Dell’omino delle collane ormai non potrei fare a meno. Che, sola in una grande citta’ – grande a volte ne dubito, che io vedo solo quella intorno a me – mi viene naturale cercare dei miei punti cardinali, creare un mio piccolo mondo con i suoi personaggi, che non sanno di essere per me a meta’ tra fate colorate e folletti del buonumore. Il mio barista, la signora buffa, la fata parrucchiera.

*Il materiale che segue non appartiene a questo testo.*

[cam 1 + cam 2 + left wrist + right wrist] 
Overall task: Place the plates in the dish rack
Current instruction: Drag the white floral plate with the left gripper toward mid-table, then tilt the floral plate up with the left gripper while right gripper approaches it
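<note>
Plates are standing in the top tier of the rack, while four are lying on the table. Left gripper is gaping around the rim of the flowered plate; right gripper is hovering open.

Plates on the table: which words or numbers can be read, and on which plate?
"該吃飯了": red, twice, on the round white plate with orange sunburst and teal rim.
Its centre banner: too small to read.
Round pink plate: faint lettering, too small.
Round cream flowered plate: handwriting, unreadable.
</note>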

E l’uomo delle collane al mercato del venerdi’.

“Ciao bimba dolce. Ah quanto sono felice quando passano a trovarmi le mie bimbe”

“Buongiorno.” (e rido per l’accento toscano che accenderebbe anche un giorno di pioggia, mentre curioso le collane. E lui continua, aspirando tutte le gutturali)

“Ah ma quanto sono contento, di vederti, te che sei una bimba alta. Ai miei tempi sai, le bimbe erano tutte basse, e quando si ballava io era come se ballavo solo, che loro nemmeno mi arrivavano al mento”

“Davvero, ma dai? E adesso invece, sai, un bimbo alto, non e’ che lo si trova tanto facilmente”

“Ma non dirmelo, non ci credo, che ingiustizia, non ci credo. E’ che tu con quelle mani e quegli occhi li’, tu sei Dalmata, ascolta me tu sei arrivata giu’ di la, te lo dico io”

“Ma sai che magari hai ragione, magari un giorno me lo devo andare a cercare la’ un uomo”

“Ma no, che non ci credo che te te lo devi andare a cercare. Te non me la racconti giusta. Per chi cucini oggi?”

Questo sempre. Sempre. Stesso cambio di battute rituale con minime minime variazioni. Da “bimba dolce” sono diventata “mula”, da quando gli ho raccontato di Trieste e delle donne che a Trieste passano il mattino nei caffe’ e che li’ dovrebbe andare, mica dalla milanesi. Io da un poco gli chiedo pure consigli sentimentali all’uomo delle collanine. Lui ogni volta distilla trattati di saggezza pronta all’uso, che non posso certo rivelarvi cosi su due piedi, capirete. Oggi mi ha raccontato l’Inno all’Amore di Platone. O almeno una sua versione.

Io rido, guardo e imparo le pietre, e per quei dieci minuti Milano diventa un paese in Garfagnana.

Poi arriva un’altra bimba. E anche per lei lui ha un suo rituale. Da Pomellato questo non succede.

(da Pomellato nemmeno ci entrerei, con quello che costa) (anche se non e’ questo il punto).